I have grown accustomed to the slow pace of Danish life, the kindness of everyone from this city, but also the knowledge that people still suffer from the same problems, insecurities and doubts, still have good and bad days and that actually, the majority of people are fighting battles of their own all around the world. Though I have been immersed in Danish culture, and I have studied their history and their language, I have also had a rather unique experience through being an exchange student. To be honest, I would argue I have rather little interaction with the Danish community in comparison to the amount of other countries those I surround myself with are from. Denmark to me is a place I cannot find elsewhere.

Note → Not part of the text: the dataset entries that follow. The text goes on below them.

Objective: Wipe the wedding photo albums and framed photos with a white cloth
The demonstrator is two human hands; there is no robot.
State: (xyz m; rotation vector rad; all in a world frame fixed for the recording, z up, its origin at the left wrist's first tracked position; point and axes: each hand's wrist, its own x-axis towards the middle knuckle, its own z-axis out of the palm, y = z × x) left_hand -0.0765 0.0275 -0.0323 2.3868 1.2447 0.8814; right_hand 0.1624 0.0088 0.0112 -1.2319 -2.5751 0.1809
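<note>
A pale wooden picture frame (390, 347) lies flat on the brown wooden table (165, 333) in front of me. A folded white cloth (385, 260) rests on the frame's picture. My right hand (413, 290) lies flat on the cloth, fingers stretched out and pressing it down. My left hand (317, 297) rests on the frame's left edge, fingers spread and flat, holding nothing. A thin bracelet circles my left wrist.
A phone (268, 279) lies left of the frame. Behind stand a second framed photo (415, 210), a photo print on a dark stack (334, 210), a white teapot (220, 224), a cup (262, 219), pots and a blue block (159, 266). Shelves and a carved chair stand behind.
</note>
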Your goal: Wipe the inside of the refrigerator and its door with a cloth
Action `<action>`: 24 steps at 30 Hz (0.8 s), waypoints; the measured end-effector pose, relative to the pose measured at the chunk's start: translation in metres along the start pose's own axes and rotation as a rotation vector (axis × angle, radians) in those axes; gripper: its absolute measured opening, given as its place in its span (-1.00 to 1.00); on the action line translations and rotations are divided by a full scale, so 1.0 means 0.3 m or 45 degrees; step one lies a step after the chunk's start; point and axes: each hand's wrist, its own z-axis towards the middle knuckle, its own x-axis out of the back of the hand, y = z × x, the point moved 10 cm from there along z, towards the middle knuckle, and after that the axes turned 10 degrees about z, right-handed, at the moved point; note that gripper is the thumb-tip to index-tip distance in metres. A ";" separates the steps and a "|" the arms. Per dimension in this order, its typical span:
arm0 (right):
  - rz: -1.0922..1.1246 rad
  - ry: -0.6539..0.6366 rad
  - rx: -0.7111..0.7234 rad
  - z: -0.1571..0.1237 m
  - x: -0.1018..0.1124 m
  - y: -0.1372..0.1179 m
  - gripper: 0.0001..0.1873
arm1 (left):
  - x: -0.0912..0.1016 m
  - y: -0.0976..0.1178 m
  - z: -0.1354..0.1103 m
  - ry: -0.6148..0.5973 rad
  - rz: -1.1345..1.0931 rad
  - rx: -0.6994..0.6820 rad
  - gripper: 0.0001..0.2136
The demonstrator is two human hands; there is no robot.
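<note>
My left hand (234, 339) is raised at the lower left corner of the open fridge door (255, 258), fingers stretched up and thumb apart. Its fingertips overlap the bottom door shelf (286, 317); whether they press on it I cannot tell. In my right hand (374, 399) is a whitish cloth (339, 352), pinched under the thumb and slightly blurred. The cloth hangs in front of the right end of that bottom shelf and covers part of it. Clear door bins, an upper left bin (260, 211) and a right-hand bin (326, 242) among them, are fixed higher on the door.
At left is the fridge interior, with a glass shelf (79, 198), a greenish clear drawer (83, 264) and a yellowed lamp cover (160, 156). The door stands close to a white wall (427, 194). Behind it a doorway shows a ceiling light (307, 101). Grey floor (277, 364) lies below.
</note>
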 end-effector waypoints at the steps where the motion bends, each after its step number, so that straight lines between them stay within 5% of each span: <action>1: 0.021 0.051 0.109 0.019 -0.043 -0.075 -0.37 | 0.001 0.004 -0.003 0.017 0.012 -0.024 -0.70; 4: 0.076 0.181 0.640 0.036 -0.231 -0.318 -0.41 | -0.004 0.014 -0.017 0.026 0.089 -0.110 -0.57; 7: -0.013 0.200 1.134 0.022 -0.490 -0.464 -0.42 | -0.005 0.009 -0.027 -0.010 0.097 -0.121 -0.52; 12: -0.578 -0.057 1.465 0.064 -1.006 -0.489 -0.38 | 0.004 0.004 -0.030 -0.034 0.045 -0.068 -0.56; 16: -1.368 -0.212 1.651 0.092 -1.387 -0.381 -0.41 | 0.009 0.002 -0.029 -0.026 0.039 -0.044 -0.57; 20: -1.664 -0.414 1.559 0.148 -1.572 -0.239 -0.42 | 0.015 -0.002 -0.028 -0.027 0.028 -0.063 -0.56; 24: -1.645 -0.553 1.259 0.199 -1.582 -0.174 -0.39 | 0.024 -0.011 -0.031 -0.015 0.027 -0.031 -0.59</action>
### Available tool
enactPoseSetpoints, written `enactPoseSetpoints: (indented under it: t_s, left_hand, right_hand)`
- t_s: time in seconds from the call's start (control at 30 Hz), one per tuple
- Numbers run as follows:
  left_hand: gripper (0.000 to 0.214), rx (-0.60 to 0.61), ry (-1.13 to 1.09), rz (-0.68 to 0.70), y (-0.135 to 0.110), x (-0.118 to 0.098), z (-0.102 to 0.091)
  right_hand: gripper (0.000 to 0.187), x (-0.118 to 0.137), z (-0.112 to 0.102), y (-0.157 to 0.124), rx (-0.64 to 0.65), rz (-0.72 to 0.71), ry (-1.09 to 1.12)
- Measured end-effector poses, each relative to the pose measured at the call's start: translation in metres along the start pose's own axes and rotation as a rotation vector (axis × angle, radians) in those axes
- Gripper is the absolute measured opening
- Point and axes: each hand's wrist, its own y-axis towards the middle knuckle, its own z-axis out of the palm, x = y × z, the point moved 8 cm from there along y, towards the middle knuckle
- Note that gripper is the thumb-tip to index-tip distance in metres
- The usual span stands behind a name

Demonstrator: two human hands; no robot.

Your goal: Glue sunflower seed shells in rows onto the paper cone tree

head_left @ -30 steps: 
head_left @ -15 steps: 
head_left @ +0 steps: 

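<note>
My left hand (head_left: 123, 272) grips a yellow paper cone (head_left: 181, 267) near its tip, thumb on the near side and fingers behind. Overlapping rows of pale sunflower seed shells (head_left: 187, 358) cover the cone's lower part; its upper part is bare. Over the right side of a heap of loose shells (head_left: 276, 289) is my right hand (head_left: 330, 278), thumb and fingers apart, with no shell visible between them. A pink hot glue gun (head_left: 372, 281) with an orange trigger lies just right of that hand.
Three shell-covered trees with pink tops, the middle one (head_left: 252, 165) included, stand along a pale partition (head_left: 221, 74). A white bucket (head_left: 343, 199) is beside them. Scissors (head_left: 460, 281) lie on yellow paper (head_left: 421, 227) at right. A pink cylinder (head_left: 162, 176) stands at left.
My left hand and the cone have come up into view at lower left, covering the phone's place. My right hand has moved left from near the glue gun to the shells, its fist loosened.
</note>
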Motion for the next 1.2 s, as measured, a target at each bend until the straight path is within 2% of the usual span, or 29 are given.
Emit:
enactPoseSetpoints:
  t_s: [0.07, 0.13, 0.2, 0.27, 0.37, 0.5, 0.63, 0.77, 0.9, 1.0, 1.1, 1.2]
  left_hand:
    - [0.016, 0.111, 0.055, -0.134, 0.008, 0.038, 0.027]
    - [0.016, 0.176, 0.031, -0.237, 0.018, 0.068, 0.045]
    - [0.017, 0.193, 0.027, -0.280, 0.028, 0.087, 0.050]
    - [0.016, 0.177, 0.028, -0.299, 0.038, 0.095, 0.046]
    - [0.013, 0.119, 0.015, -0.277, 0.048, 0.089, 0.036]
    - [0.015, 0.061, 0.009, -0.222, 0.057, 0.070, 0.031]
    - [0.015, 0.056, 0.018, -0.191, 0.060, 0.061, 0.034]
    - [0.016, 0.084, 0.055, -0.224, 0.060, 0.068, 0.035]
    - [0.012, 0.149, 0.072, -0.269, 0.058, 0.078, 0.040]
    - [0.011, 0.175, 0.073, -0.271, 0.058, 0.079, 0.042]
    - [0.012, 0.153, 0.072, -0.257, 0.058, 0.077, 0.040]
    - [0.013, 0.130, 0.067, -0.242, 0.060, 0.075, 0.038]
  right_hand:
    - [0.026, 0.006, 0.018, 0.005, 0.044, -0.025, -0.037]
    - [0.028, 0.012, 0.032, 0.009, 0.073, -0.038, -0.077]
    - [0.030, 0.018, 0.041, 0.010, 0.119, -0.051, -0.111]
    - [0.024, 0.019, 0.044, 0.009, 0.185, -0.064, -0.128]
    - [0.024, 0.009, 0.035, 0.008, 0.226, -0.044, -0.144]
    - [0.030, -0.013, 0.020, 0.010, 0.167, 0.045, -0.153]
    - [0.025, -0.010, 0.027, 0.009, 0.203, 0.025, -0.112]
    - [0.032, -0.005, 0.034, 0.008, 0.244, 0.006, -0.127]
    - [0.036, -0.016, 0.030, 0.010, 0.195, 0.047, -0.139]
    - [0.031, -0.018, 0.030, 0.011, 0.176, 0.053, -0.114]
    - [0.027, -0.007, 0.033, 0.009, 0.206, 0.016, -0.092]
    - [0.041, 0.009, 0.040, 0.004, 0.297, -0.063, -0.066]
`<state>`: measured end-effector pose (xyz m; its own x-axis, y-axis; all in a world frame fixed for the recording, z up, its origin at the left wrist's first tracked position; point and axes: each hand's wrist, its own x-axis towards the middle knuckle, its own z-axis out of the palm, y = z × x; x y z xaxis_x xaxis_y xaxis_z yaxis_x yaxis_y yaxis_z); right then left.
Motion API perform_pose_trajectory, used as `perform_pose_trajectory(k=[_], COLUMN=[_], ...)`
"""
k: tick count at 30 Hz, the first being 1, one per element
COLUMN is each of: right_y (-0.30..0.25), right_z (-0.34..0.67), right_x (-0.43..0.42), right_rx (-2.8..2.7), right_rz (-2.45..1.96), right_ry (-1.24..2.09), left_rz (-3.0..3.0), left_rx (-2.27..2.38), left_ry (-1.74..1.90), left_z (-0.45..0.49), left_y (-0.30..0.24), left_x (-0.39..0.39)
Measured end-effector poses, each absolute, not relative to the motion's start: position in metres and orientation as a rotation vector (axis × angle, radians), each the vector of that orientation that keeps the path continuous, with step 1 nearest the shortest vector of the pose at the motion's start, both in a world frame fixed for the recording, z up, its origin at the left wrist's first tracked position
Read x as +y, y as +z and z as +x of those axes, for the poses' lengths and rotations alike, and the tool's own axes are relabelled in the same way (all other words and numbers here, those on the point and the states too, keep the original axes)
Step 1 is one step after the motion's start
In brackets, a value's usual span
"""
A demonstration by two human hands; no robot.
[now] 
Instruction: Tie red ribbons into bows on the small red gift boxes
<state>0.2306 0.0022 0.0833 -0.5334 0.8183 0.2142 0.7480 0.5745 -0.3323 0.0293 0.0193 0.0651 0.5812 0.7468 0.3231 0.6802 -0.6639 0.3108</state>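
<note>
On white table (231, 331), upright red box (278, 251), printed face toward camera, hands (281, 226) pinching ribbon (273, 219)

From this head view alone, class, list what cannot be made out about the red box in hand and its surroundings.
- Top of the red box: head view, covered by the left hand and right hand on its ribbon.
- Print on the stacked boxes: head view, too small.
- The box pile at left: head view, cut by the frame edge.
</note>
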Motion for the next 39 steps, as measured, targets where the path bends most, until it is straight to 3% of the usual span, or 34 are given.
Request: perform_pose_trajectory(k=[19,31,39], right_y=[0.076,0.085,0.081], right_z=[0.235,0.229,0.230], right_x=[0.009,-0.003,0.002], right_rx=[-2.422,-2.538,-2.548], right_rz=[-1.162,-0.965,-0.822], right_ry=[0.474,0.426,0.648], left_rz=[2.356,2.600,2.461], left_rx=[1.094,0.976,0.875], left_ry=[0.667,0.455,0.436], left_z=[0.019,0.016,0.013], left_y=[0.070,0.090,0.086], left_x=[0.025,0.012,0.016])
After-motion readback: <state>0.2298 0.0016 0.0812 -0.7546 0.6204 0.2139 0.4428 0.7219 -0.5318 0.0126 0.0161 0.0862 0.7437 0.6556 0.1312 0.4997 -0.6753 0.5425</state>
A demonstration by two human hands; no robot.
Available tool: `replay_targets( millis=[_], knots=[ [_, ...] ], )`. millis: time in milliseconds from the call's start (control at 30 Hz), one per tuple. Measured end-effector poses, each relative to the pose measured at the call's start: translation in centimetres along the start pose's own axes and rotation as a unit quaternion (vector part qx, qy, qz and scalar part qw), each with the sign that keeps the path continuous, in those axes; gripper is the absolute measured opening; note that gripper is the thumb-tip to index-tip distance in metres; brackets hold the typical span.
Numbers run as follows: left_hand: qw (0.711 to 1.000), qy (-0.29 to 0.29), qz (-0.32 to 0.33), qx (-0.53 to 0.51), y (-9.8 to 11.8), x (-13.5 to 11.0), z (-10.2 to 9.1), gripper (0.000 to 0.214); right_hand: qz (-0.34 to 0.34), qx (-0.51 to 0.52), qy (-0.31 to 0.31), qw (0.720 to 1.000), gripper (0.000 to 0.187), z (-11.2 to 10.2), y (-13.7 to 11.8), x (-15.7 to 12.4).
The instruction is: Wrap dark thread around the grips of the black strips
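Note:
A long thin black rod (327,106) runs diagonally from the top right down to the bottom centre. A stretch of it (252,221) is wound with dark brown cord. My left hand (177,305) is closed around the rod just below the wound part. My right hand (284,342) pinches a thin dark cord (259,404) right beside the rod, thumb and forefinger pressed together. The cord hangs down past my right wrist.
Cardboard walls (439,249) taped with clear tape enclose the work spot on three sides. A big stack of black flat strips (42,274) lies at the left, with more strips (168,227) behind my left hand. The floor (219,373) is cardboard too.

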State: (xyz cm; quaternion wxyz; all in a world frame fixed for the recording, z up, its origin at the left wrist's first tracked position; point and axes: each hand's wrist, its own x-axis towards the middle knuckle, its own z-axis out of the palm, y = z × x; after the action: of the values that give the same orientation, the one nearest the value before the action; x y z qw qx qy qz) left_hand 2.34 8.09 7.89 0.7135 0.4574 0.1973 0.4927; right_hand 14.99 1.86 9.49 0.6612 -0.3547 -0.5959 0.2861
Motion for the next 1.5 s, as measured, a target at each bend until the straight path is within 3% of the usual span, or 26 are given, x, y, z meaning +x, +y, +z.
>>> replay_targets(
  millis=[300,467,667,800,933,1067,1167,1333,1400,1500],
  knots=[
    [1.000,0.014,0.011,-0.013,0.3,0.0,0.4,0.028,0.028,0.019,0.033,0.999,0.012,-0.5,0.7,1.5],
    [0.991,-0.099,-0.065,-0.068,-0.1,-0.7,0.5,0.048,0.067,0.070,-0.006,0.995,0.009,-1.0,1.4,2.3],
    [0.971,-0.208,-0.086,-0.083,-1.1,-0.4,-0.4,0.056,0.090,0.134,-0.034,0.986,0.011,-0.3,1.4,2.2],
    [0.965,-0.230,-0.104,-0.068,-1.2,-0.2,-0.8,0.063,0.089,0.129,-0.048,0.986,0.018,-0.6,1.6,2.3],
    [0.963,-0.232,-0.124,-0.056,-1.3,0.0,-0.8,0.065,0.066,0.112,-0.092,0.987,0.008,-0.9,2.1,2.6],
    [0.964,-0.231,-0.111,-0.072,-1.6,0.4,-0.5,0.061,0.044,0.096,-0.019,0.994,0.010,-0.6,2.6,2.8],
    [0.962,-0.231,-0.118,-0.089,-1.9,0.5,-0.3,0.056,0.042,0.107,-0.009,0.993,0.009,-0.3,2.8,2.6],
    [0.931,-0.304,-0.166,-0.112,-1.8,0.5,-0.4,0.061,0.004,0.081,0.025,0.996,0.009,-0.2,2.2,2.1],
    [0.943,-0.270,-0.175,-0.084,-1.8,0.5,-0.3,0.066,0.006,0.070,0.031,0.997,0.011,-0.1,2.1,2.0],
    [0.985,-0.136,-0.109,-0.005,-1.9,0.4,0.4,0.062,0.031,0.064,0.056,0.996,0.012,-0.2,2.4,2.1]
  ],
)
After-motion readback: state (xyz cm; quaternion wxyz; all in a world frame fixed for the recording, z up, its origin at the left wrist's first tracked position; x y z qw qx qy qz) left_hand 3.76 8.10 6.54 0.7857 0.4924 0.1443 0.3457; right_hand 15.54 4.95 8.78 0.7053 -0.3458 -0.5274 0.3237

It is home to people from all over the world, a meeting point in the atlas of all our lives. Here, it feels as though there is no real expectation or responsibility. It has felt quite like a pause. A pause in the turbulent, confusing life of a student who isn’t really sure which direction life will go soon – where studying and academic responsibility holds such weight, where work feels rather inescapable in affording a lifestyle of renting, paying deposits and moving houses each year, catching trains from one end of the UK to the other, where the future is never fully known. In Denmark, I have found a place of release. I have been immersed into creating a life with people who will never know quite what my life is back home, who will never relate to quite the same things, but who have shown me a much wider picture of all there is left to discover. 


As I write this, I cannot believe I am in the last month. 


I cannot believe that I will soon be packing up my life here, locking the door of the room I have created so many memories in, and returning home. 


Ten months have passed by and I only have one left now. 


Yet, as little time as I have realised a year is, my time here does not feel quite so short-lived. I imagine this year will stay with me much beyond physically remaining in Denmark. The experience I have had will most probably, and perhaps rather insufferably, be all I can think and talk about for quite some time ahead.